Campagne arachidière – La mauvaise graine : Le ministre autorise la vente des semences «Tout venant»

Par note circulaire datée du 26 mai dernier, le ministre de l’Agriculture et de l’équipement rural fixe le prix de cession des semences d’arachide écrémées pour la campagne agricole à venir. Pour les acteurs de la filière, c’est le signe que le pays a des difficultés à fournir des semences sélectionnées à ses producteurs. Les conséquences pour la filière arachide pourraient en être pénibles dans les mois à venir.

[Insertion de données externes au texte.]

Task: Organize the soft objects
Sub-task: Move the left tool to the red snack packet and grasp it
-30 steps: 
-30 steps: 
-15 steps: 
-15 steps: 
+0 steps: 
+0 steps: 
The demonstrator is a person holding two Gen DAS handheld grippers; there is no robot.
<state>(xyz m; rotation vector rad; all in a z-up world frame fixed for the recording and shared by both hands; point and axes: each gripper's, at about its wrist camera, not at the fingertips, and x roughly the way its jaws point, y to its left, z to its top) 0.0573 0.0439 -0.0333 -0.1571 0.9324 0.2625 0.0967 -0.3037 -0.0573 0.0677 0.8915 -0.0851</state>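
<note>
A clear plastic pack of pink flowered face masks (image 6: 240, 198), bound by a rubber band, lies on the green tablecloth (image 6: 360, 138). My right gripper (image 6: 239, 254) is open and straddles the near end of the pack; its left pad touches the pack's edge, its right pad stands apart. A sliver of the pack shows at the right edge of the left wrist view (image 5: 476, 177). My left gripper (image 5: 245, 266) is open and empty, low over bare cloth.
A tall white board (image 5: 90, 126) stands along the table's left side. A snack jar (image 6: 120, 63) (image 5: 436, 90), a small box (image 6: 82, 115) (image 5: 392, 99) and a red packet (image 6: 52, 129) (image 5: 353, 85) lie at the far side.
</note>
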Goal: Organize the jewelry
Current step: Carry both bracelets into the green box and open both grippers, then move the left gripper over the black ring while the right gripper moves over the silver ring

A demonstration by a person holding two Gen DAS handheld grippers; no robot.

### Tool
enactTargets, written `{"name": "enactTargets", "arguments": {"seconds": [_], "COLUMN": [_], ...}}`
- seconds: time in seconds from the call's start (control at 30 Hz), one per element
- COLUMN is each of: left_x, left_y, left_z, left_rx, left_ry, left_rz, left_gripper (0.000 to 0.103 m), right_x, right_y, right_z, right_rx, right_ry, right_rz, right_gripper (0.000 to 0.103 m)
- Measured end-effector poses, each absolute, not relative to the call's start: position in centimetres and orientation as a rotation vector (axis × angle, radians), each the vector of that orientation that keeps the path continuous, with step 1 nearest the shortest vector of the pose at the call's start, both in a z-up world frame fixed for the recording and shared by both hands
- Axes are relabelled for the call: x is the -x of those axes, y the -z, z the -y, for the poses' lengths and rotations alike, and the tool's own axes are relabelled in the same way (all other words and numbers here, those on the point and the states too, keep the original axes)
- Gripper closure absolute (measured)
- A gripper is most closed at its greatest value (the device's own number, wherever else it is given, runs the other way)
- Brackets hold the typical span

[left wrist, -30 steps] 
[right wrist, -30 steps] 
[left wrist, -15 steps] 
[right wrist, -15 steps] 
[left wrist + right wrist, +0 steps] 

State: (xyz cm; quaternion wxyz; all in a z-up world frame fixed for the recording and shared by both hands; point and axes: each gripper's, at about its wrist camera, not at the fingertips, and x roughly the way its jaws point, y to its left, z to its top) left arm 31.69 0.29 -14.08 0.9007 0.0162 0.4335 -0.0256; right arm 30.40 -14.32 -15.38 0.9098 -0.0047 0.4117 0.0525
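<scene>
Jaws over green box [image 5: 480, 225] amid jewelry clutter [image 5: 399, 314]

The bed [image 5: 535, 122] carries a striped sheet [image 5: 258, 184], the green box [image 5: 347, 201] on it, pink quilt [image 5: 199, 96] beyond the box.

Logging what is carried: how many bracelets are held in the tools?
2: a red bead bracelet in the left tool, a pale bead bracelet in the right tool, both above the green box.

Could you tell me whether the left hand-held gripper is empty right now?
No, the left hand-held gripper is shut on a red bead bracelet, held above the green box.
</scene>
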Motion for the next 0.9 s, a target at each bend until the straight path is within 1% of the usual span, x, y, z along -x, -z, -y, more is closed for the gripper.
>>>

La mauvaise qualité plus chère que les semences certifiées

Le mur de la réalité est plus solide que les déclarations d’intention. Une note circulaire du ministre Moussa Baldé, chargé de l’Agriculture et de l’équipement rural (Maer), plonge les acteurs dans l’expectative. Ladite note, datée du 26 mai 2021, fixe les «taux de conversion coques, décortiquées et les prix de cession des semences écrémées décortiquées» pour la campagne agricole 2021-2022 à venir. La note indique que le prix, pour la variété d’arachide écrémée, 55-437, est de 820 mille francs la tonne, dont 320 mille francs de subvention au moins. Ce qui fait qu’au détail, le kilo s’écoule à 440 francs Cfa.
Les autres variétés, moins nobles, coûtent également le même prix.
L’ennui est que, quand le ministre légitime la vente des semences communément appelées «tout venant», c’est que, de manière implicite, il reconnaît que le pays n’est pas en mesure de fournir des semences certifiées en quantité suffisante aux producteurs. Or, c’est le même ministre qui, il n’y a guère longtemps, dans une circulaire signée le 23 avril de cette année, mettait en garde les importateurs d’arachide.
M. Baldé disait notamment : «Cette situation pourrait tenter certains opérateurs à se procurer ces stocks pour les injecter dans la distribution des semences pour des raisons évidentes de gain, alors que l’on ignore la provenance comme la qualité semencière de ces grains.» Le ministre a par la même occasion rappelé que «de telles pratiques ont un caractère frauduleux donc non règlementaire et exposent… leurs auteurs à des sanctions…»
La circulaire du 26 mai semble mettre entre parenthèses le souci de la préservation du capital semencier. Ce qui pour certains acteurs, n’est en soi pas surprenant. Hier, au téléphone, Ousmane Diakhaté, le Secrétaire général du Regrou­pement des acteurs du secteur industriel et agro-alimentaire de Touba (Rasiaat), déclarait au journal Le Quoti­dien : «Cette circulaire confirme que le pays n’a plus de semences certifiées, de semences de qualité. Si l’autorité en vient à autoriser cette année ce qu’elle avait interdit l’année dernière, c’est la preuve qu’il n’y a pas assez de semences.»
Et pour lui, on ne peut espérer que la filière arachide survive à ce coup. «L’Etat a regardé vendre toute la production d’arachide à l’étranger, jusqu’aux semences. Dans ces conditions, on ne peut espérer avoir de bonnes productions dans les années à venir.» La conséquence ultime, pour cet industriel de Touba, est la mort programmée de la filière arachide. «Et attendez-vous à une augmentation de l’exode rural. Les personnes âgées vont suivre les jeunes qui, eux, sont déjà à Dakar et dans les centres urbains !», affirme-t-il avec un rire sinistre.
La preuve des difficultés à venir, c’est que les semences écrémées de cette année, vont coûter plus cher que les semences sélectionnées de l’année année. La circulaire du 20 avril 2020 fixait à 385 francs Cfa le kilo de la semence R1 qui, cette année, est établi à 440 francs Cfa. L’huilier souligne que si la production avait été au niveau annoncé officiellement, personne ne s’en serait plaint : «Les commerçants chinois auraient pris leur part du marché et les industriels la leur, il n’y aurait eu aucun problème. Mais cela est loin d’être le cas. Ce qui fait que, quand vous avez moins de 700 mille tonnes de production, si vous laissez les Chinois en prendre 500 mille, il ne reste même pas assez pour les semences à venir. C’est la situation dans laquelle nous nous trouvons actuellement, et qui prédit des lendemains difficiles», se désole Ousmane Diakhaté.